* [Supplied material]:
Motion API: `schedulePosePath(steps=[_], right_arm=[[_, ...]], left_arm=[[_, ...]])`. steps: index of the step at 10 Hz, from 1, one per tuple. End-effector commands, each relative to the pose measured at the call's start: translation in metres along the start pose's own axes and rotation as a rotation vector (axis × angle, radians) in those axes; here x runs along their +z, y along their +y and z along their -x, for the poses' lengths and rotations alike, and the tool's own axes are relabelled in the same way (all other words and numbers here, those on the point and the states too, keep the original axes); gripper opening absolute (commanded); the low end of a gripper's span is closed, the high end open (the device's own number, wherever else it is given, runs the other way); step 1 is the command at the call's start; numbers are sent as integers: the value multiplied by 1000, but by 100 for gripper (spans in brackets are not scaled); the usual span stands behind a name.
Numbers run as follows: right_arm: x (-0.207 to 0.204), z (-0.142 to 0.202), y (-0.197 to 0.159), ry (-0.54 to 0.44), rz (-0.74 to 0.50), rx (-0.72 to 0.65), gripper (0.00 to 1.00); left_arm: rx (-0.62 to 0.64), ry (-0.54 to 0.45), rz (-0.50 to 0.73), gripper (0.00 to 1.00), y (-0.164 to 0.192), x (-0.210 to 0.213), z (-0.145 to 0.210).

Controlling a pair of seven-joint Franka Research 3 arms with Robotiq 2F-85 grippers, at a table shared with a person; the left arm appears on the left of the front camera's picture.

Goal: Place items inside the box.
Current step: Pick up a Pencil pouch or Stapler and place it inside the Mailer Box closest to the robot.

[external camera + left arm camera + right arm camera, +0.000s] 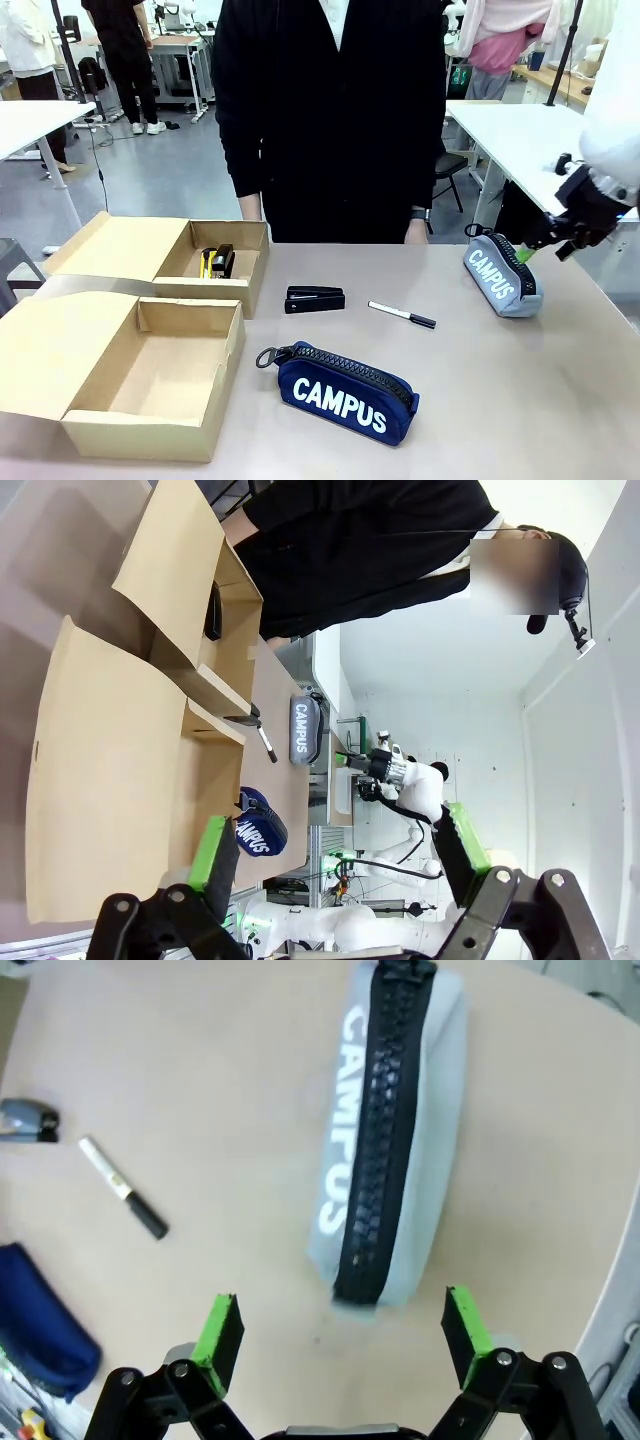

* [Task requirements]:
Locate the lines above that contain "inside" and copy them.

* [Written answer]:
Goal: Place items inside the box.
Current step: Pick up a Pencil pouch or Stapler and place it inside the Mailer Box closest to the robot.

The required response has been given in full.